How to Write a Romance That Publishers Will Buy

Romance fiction is designed to entertain.

At its best, it can transport a reader to a fantasy place where happy endings are guaranteed, where there are always resolutions to problems and the girl inevitably gets her perfect man.

Is that your understanding? Perhaps.

From an objective (some might say cynical) point of view, romance fiction is an exercise in marketing. Publishers like Harlequin and Silhouette have identified a need, which they set out to fulfill. From a romance publishers’ point of view, the writers actually get in the way of this process. Don’t be naive about this. If they could get computers to write romances, I believe they would!

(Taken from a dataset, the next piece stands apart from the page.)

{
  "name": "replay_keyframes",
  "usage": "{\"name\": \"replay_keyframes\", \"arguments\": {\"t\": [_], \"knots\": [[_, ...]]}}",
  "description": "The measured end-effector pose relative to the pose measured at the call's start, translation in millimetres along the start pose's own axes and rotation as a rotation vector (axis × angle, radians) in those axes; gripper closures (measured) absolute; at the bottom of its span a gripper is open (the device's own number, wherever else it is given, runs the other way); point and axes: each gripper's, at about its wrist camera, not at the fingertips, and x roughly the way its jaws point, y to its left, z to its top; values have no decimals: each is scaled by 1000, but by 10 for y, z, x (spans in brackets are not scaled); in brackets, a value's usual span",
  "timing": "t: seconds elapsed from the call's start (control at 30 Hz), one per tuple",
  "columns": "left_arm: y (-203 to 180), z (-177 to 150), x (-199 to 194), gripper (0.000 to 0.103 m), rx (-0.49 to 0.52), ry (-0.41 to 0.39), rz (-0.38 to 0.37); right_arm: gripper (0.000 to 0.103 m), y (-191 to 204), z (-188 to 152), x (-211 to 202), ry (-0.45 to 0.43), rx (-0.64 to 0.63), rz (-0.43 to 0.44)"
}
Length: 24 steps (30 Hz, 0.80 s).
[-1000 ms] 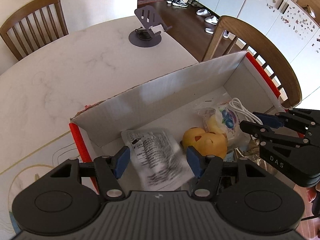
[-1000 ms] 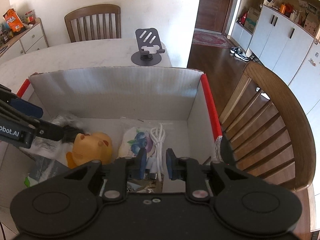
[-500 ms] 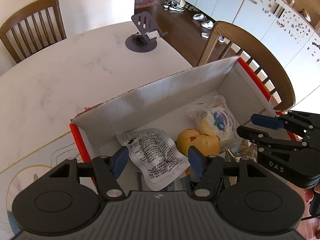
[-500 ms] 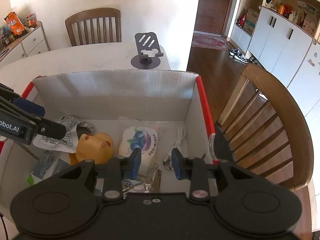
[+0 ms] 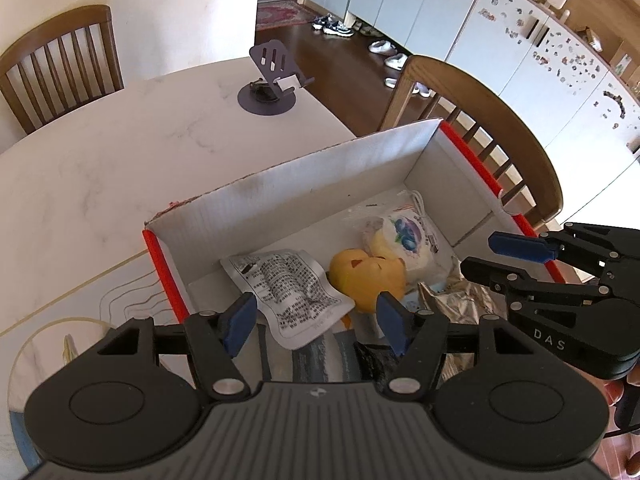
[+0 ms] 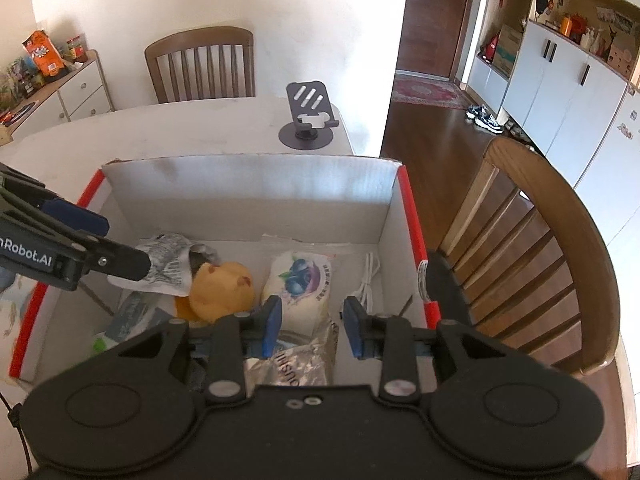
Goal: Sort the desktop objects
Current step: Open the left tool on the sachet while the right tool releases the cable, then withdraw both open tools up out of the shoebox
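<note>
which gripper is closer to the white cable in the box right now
Right. The right gripper hovers open just in front of the white cable by the box's right wall. The left gripper is over the printed packet, on the yellow toy's far side.

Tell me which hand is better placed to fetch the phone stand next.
Left, probably. Both grippers hang open over the box; the phone stand stands beyond its far wall, and the left has bare table alongside.

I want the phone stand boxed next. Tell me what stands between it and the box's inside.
The grey metal phone stand stands on the white marble table beyond the white cardboard box with red edges. Only the box's far wall lies between them; the open top is unobstructed. Both claws hover over the box, apart from the stand.
</note>
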Motion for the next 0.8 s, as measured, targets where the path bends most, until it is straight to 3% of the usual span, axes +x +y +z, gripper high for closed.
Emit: {"name": "replay_keyframes", "arguments": {"t": [0.8], "knots": [[-24,-611,-569,37,61,-142,-61,56,190,-226,-541,-62,48,61]]}}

To them, it’s all about product. If a MS doesn’t do what it’s supposed to, it’s of no use to them. That’s why they reject about 99% of all books submitted.

It’s not personal. They just want you, the writer, to get it right. But, unlike many other publishers, they will usually try and aid you by making helpful suggestions.

If they think you have potential, they will go out of their way to tell you exactly what they think is wrong! In this context, criticism is good. It shows you’re on the right track!

But why would you want to compete in this market?

Well, because it can be a very good career move for a writer. It’s steady work with good advances and fair royalties. At 2000 words a day, you can write a good romance in about a month, and have it on the bookstore shelves within three to six. It’s that fast!

And once readers like your books, they remember your name. Which means, in effect, you’ve got them for life. Many respectable novelists start out writing genre fiction. It’s a clear and well-worn path to success.

But what brings writers to romance in particular? There are probably as many reasons to write romance fiction as there are romance writers. Ask a roomful of them (as I recently did!) and all of them seem to have their own personal slant, they’re own individual reason for doing it. But there are some pertinent similarities. What’s clear immediately is that only very rarely are successful romance writers motivated by money.

Yes, they may enjoy paying their bills with book royalties but that’s not why they sat down to write in the first place. Like all of us, they want to express themselves, tell stories and be liked – and paid – for that talent.

But unlike the struggling, bitter artist who wants to rage against the world in his writing, the romance writer wants to improve things.

She wants to add meaning to the world and show that there can be a better way. She wants you, the reader, to know that there is hope, and that there can be wonder.

Romance writers (and many other artists) believe it is their duty to show that the human spirit is noble and can triumph against adversity.

But is writing about romance important? It depends. If your purpose in life is to enrich other people’s lives then yes. If you have other agendas, it might be frustrating.

What do I mean by this?

Well, almost as soon as a writer reads back her own work or receives some positive feedback, she is aware she is in command of a powerful medium. One she might use to advantage. She realizes she might be able to persuade a reader into accepting her point of view.

Isn’t that the reason why YOU tell stories? Don’t you write to persuade people to believe and concur with your version of reality – even if only for a while? It’s a powerful gift and it’s good, but there is down side.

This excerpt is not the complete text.